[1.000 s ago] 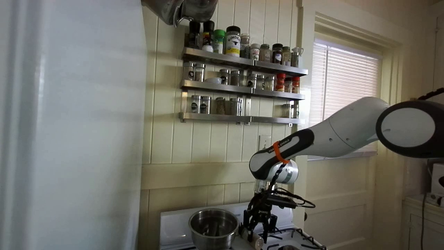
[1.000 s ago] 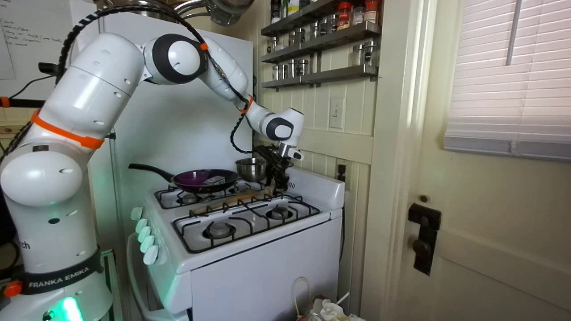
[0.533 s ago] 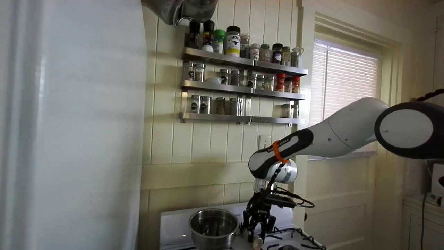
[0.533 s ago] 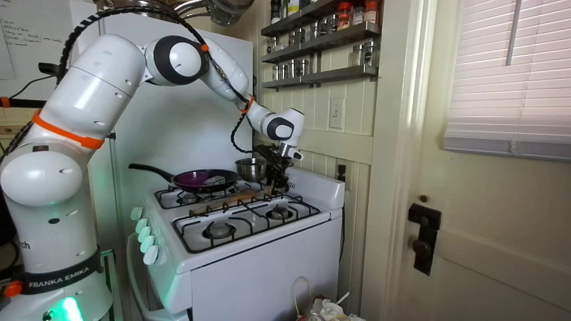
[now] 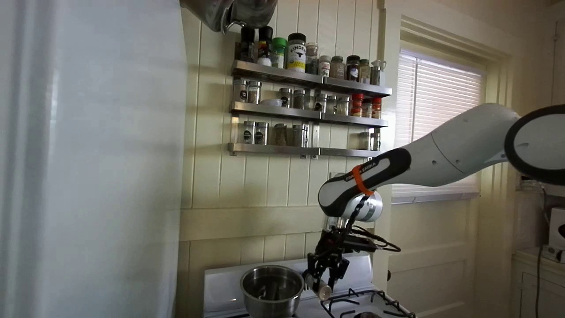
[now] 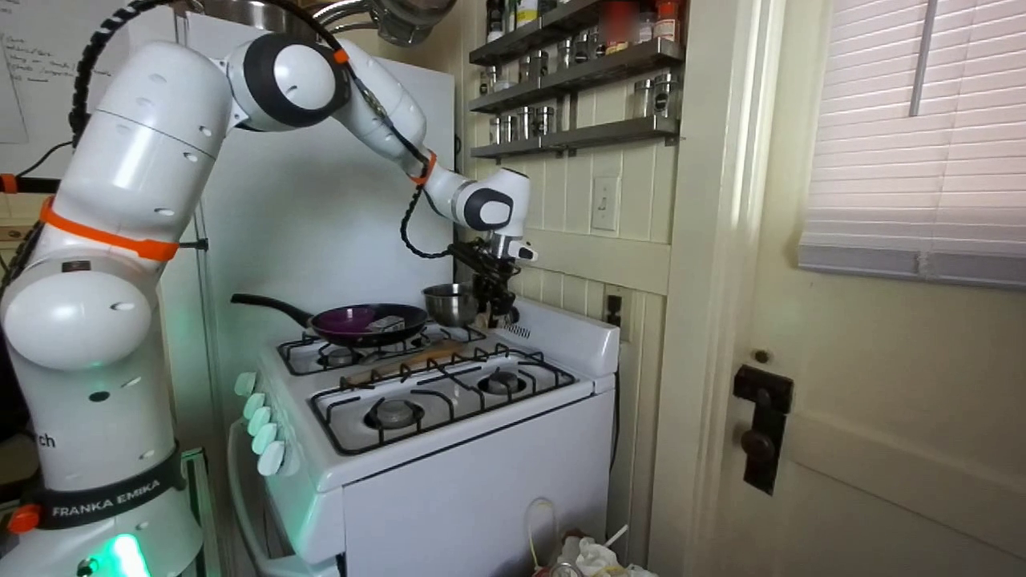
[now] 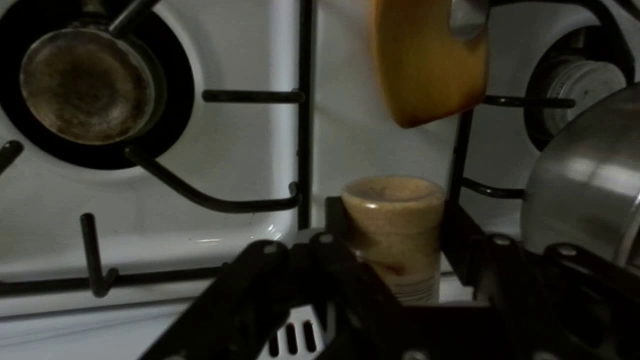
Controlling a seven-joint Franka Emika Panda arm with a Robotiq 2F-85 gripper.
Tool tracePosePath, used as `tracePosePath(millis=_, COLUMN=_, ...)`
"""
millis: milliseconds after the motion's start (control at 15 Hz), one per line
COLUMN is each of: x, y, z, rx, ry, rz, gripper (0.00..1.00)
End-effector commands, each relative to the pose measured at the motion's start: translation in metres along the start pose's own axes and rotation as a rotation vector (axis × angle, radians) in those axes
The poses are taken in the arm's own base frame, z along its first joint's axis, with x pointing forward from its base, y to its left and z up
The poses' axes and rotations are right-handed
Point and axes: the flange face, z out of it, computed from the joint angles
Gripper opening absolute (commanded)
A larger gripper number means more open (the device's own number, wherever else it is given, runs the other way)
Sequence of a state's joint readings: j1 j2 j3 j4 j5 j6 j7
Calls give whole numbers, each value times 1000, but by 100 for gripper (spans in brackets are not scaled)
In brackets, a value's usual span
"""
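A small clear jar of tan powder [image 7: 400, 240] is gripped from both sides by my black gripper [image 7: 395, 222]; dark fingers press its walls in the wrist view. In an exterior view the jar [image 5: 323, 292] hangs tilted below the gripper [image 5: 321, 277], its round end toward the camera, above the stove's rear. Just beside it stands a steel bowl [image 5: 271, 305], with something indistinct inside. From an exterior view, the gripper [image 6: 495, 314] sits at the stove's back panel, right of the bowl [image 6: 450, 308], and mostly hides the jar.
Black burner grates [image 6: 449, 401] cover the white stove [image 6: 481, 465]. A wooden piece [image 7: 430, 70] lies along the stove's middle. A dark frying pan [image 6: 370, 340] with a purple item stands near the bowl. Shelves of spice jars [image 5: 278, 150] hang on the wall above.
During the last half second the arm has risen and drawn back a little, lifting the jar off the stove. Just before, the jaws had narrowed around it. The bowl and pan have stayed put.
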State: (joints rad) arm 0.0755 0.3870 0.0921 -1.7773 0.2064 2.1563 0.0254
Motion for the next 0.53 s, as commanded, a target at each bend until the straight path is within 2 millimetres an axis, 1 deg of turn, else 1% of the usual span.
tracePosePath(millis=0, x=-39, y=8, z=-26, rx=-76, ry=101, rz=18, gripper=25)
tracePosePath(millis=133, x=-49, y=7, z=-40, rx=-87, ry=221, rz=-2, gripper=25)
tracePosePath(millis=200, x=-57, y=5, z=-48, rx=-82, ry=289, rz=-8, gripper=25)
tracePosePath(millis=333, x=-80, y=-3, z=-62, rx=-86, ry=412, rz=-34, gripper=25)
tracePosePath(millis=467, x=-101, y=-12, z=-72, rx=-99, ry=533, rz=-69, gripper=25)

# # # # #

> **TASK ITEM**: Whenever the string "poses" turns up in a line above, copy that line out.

> **WRITTEN ANSWER**:
The poses are taken in the arm's own base frame, z along its first joint's axis, with x pointing forward from its base, y to its left and z up
The poses' axes and rotations are right-handed

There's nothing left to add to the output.